The buildings are located at the Reichsstraße leading to Dornbirn. The place belongs to the district of Levis in the cadastral community Altenstadt. In the south, the neighboring building next to the main building is the Catholic Church of St. Magdalena.

== History ==
The Sickhouse was first built in the 14th century as a leprosy house far outside the then city of Feldkirch. The Magdalenenkirche next to the infirmary also dates back to the same century. It is reported that the Magdalenen church suffered severe damage in a fire in 1557. The Sickhouse might be damaged or destroyed in the same fire. The leprosy house was rebuilt in the late 16th or early 17th century. At this time the oldest parts of today's building are dated. The building was probably extended in the 17th century by an extension to the east and an annex on the north side. The timber-framed facade it is an exceptional piece of architecture. Timber-framed houses only appear in Vorarlberg,

The building was used for a short time as an emergency shelter for education, after the Feldkirch high school was damaged in a major fire on 6 August 1697. The maintenance of the Sickhouse was supported by meadows and fields in the vicinity of the building. In 1847, they were sold to a local manufacturer.

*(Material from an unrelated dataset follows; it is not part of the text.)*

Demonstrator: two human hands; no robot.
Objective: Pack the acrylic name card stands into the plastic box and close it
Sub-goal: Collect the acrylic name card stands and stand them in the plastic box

In the 20th century, the house served as accommodation for impoverished families. Since April 13, 1985 a youth hostel had been opened, said to be one of the finest in Vorarlberg. The outhouse was converted to a shelter for the bus stop. An underpass is leading to the other side of the Reichsstraße, where a modern bus stop was built using glass and concrete. located in front and the entrance for an underpass on the other side of the Reichsstraße.